Objectives This study aimed to generate a pragmatic example of how machine learning could be used to quickly and meaningfully cohort patients using unsupervised classification methods. Additionally, to demonstrate increased translational value of machine learning models through the integration of nursing knowledge.
Methods A primary care practice dataset (N = 3,438) of high-need patients defined by practice criteria was parsed to a subset population of patients with diabetes (n = 1233). Three expert nurses selected variables for k-means cluster analysis using knowledge of critical factors for care coordination. Nursing knowledge was again applied to describe the psychosocial phenotypes in four prominent clusters, aligned with social and medical care plans.
Results Four distinct clusters interpreted and mapped to psychosocial need profiles, allowing for immediate translation to clinical practice through the creation of actionable social and medical care plans. (1) A large cluster of racially diverse female, non-English speakers with low medical complexity, and history of childhood illness; (2) a large cluster of English speakers with significant comorbidities (obesity and respiratory disease); (3) a small cluster of males with substance use disorder and significant comorbidities (mental health, liver and cardiovascular disease) who frequently visit the hospital; and (4) a moderate cluster of older, racially diverse patients with renal failure.

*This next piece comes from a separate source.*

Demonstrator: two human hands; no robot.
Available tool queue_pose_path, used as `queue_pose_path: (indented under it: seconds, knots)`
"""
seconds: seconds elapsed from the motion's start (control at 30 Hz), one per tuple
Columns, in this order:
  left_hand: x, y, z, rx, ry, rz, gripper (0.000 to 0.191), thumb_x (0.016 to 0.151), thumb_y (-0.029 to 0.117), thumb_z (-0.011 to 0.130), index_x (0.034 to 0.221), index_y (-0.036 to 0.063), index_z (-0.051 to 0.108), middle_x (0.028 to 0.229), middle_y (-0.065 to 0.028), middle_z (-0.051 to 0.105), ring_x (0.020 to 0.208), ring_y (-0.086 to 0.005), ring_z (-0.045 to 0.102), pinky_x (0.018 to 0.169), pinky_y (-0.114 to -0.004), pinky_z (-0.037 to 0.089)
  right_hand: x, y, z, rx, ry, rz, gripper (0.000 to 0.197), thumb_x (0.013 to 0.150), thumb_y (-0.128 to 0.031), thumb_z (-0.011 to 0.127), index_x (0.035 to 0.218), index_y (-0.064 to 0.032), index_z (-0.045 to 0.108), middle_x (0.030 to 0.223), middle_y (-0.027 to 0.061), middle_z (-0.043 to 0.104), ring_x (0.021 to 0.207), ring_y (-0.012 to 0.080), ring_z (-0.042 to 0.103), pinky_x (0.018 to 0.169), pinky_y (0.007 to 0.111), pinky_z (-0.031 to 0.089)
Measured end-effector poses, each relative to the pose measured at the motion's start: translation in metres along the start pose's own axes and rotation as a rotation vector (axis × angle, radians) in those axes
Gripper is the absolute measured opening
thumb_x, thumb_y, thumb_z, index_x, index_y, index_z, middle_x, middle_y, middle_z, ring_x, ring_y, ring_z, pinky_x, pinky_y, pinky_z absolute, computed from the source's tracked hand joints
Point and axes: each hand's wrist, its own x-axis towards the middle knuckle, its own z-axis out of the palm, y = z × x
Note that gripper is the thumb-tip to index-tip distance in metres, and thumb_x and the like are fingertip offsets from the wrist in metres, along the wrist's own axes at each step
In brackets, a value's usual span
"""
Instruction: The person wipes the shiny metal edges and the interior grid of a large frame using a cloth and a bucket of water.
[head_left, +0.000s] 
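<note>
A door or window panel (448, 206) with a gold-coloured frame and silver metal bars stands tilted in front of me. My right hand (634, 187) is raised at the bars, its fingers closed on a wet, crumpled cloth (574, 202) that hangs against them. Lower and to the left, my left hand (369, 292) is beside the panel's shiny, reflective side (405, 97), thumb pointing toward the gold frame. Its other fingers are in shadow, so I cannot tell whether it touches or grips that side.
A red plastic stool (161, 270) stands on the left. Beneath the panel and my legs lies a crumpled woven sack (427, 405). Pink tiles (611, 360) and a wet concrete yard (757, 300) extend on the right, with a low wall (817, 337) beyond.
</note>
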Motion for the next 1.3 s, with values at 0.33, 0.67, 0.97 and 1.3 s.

Conclusion This manuscript provides a practical method for analysis of primary care practice data using machine learning in tandem with expert clinical knowledge.
Keywords
social determinants of health - phenotypes - primary care - nursing - machine learning - care coordinationProtection of Human and Animal Subjects
The study was performed in compliance with the World Medical Association Declaration of Helsinki on Ethical Principles for Medical Research Involving Human Subjects and was reviewed by the University at Buffalo Institutional Review Board and the extracted data were determined to not qualify as human subject research.
Publication History
Received: 19 September 2022
Accepted: 20 February 2023
Accepted Manuscript online:
07 March 2023
Article published online:
24 May 2023
© 2023. The Author(s). This is an open access article published by Thieme under the terms of the Creative Commons Attribution-NonDerivative-NonCommercial License, permitting copying and reproduction so long as the original work is given appropriate credit. Contents may not be used for commercial purposes, or adapted, remixed, transformed or built upon. (https://creativecommons.org/licenses/by-nc-nd/4.0/)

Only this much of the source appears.